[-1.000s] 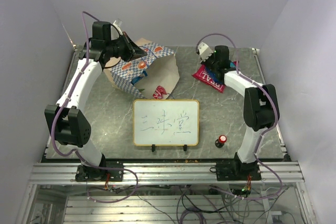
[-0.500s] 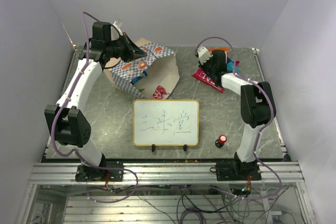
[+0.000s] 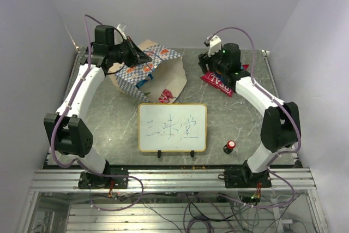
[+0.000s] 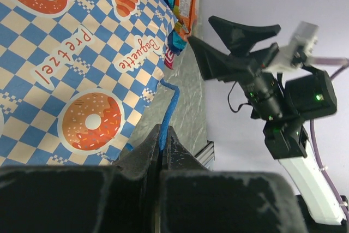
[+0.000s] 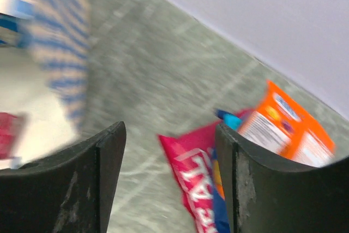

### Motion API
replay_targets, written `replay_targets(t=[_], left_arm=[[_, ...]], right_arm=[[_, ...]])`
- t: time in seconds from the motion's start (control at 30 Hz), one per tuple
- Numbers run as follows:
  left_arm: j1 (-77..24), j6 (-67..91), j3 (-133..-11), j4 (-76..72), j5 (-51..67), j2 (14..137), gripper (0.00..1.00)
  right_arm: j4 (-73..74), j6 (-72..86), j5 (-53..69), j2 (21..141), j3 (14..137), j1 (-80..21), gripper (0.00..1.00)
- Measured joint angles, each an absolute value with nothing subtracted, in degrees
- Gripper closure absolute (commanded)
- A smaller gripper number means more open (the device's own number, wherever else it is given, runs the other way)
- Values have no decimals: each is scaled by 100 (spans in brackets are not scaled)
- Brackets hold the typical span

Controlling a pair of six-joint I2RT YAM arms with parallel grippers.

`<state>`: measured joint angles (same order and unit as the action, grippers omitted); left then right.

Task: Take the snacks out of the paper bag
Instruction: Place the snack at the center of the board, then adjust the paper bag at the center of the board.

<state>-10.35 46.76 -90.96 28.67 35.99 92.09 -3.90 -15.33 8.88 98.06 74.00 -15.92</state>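
We are finding the paper bag (image 3: 155, 75) lying tilted on the far left part of the bench (image 3: 114, 118), with its checkered band facing up and its mouth gaping toward the near edge. The left gripper (image 4: 162, 141) is clenched on the bag's blue cord handle (image 4: 173, 102), and the cord is running up from between the pressed-together fingers to the bag's rim. A small red packet (image 3: 166, 95) is showing at the lower lip of the mouth; we cannot tell whether it is lying fully inside. The other snacks are lying in a pile near the far right corner of the bench: a lettered red packet (image 5: 193, 173), an orange packet (image 5: 289, 129) and a blue packet (image 5: 229, 118) tucked between them. The right gripper (image 3: 206, 64) is hanging between the bag and this pile, at the left end of the lettered red packet, with its jaws spread apart and nothing between them. Its forearm is crossing over the pile in the top view and hiding part of it, and the right wrist view is blurred. A framed whiteboard (image 3: 172, 127) is standing mid-bench toward the near edge, its top edge just beside the bag's mouth, between the arm bases and the opening. A red-capped knob (image 3: 230, 145) is sitting right of the whiteboard, well apart from the snacks.
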Motion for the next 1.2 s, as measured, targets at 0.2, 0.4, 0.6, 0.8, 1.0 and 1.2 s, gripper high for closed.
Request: replay_targets(t=[0.2,0.4,0.6,0.8,1.0,1.2], left_arm=[[-1035,4676,-8980,2917,3527,9105,93],[-1035,4681,-8980,3000,3468,9030,93],[-1035,4718,-8984,3030,3470,9024,93],[-1035,4716,-9065,3151,3472,9024,93],[-1035,4689,-9074,3245,3472,9024,93],[-1059,4674,-9074,3240,3472,9050,93]], right_arm=[[-913,-1033,1704,9577,6958,-2255,28],[-1328,-832,2069,9944,6895,-2381,30],[-1741,-676,2305,10481,6943,-2383,45],[-2027,-657,2209,10912,7192,-2493,59],[-2047,-663,1693,11334,7795,-2541,85],[-2062,-687,1129,11469,8029,-2526,100]])
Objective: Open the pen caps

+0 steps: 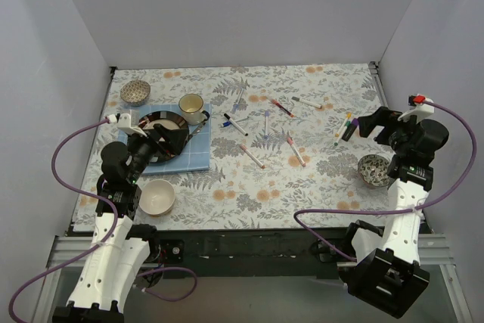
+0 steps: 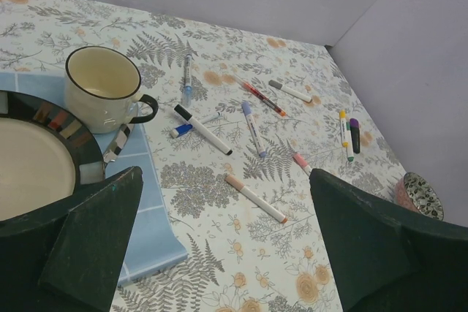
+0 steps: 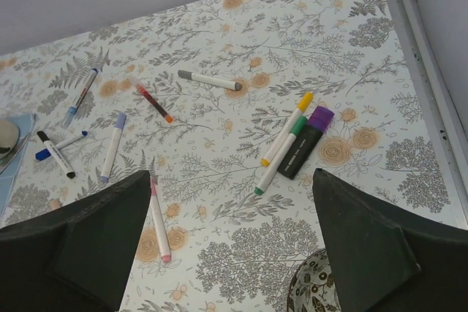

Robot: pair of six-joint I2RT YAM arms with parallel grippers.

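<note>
About ten pens lie scattered across the middle of the flowered table, coloured caps on their ends. In the top view there is a black-capped pen, a lilac one, a red one, a pink one and a peach one. My left gripper hovers open and empty over the plate; in its wrist view the peach pen lies between the fingers, below them. My right gripper is open and empty above the yellow pen, green pen and purple-capped marker. I see no loose cap.
A dark-rimmed plate and a cream mug sit on a blue mat at the left. A white bowl stands near the front left. Patterned bowls sit at the back left and the right.
</note>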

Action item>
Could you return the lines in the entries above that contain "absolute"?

Task output>
- Measured joint angles, each an absolute value with nothing subtracted, in degrees
- Gripper closure absolute (commanded)

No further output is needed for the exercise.